### SOURCE MATERIAL ###
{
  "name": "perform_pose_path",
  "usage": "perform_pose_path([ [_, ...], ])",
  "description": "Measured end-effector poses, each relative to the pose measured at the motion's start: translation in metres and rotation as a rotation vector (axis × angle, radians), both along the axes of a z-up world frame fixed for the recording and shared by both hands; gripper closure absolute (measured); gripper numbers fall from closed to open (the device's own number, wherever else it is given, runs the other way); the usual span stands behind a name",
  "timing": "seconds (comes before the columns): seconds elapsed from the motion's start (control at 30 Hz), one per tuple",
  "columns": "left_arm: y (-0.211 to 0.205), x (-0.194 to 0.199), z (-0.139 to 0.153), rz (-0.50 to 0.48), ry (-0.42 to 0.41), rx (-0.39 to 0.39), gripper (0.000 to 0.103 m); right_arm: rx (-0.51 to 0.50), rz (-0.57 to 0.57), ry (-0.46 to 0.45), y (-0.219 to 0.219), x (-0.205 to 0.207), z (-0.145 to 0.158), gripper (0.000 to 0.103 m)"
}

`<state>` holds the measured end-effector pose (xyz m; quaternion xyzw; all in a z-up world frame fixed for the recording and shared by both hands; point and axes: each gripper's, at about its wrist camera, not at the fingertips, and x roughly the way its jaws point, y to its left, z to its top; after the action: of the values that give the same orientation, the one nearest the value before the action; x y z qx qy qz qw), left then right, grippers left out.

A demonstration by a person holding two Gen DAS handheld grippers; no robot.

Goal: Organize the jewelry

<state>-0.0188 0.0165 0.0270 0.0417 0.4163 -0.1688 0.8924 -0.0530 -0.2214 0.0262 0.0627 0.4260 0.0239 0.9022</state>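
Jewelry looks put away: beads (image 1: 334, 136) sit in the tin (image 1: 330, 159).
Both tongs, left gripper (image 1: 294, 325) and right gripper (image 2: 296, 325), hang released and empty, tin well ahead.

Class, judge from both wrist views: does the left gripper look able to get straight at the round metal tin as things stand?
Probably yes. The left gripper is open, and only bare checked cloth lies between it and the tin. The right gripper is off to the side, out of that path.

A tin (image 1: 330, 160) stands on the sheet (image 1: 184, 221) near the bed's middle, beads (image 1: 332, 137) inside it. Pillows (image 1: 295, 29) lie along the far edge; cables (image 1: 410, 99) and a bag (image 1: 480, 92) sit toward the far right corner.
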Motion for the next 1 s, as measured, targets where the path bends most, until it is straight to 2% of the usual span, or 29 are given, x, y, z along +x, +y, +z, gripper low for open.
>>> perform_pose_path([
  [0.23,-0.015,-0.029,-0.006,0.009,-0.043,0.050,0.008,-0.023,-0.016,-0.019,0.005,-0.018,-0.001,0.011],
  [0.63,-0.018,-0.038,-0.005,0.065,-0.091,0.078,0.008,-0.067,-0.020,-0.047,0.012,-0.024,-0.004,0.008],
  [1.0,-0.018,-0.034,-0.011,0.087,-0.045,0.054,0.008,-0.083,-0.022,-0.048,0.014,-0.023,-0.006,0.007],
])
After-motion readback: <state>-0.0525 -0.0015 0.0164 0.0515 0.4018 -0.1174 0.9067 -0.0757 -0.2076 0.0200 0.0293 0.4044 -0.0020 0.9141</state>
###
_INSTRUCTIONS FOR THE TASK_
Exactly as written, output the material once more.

_RESULT OF THE TASK_
{
  "name": "perform_pose_path",
  "usage": "perform_pose_path([ [_, ...], ])",
  "description": "Measured end-effector poses, each relative to the pose measured at the motion's start: translation in metres and rotation as a rotation vector (axis × angle, radians), both along the axes of a z-up world frame fixed for the recording and shared by both hands; gripper closure absolute (measured); gripper numbers fall from closed to open (the device's own number, wherever else it is given, runs the other way); the usual span stands behind a name",
  "timing": "seconds (comes before the columns): seconds elapsed from the motion's start (control at 30 Hz), one per tuple",
  "columns": "left_arm: y (-0.211 to 0.205), x (-0.194 to 0.199), z (-0.139 to 0.153), rz (-0.50 to 0.48), ry (-0.42 to 0.41), rx (-0.39 to 0.39), gripper (0.000 to 0.103 m); right_arm: rx (-0.51 to 0.50), rz (-0.57 to 0.57), ry (-0.46 to 0.45), y (-0.219 to 0.219), x (-0.205 to 0.207), z (-0.145 to 0.158), gripper (0.000 to 0.103 m)"
}

`<state>` holds the measured end-effector pose (xyz m; quaternion xyzw; all in a z-up world frame fixed for the recording and shared by both hands; point and axes: each gripper's, at about its wrist camera, not at the fingertips, and x roughly the way its jaws point, y to its left, z to its top; after the action: of the values that give the same orientation, the one nearest the value before the action; x y z qx qy qz qw), left then right, grippers left out.

A demonstration by a person holding two Gen DAS handheld grippers; no robot.

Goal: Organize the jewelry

<state>-0.0188 0.0165 0.0270 0.0417 0.4163 -0.1688 0.8924 -0.0530 -0.2214 0.0262 0.0627 0.4260 0.0239 0.9022</state>
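Jewelry looks put away: beads (image 1: 334, 136) sit in the tin (image 1: 330, 159).
Both tongs, left gripper (image 1: 294, 325) and right gripper (image 2: 296, 325), hang released and empty, tin well ahead.

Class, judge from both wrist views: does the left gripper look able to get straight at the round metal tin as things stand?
Probably yes. The left gripper is open, and only bare checked cloth lies between it and the tin. The right gripper is off to the side, out of that path.

A tin (image 1: 330, 160) stands on the sheet (image 1: 184, 221) near the bed's middle, beads (image 1: 332, 137) inside it. Pillows (image 1: 295, 29) lie along the far edge; cables (image 1: 410, 99) and a bag (image 1: 480, 92) sit toward the far right corner.
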Motion for the next 1 s, as measured, targets where the path bends most, until it is straight to 2% of the usual span, or 29 are given, x, y, z along +x, +y, +z, gripper low for open.
>>> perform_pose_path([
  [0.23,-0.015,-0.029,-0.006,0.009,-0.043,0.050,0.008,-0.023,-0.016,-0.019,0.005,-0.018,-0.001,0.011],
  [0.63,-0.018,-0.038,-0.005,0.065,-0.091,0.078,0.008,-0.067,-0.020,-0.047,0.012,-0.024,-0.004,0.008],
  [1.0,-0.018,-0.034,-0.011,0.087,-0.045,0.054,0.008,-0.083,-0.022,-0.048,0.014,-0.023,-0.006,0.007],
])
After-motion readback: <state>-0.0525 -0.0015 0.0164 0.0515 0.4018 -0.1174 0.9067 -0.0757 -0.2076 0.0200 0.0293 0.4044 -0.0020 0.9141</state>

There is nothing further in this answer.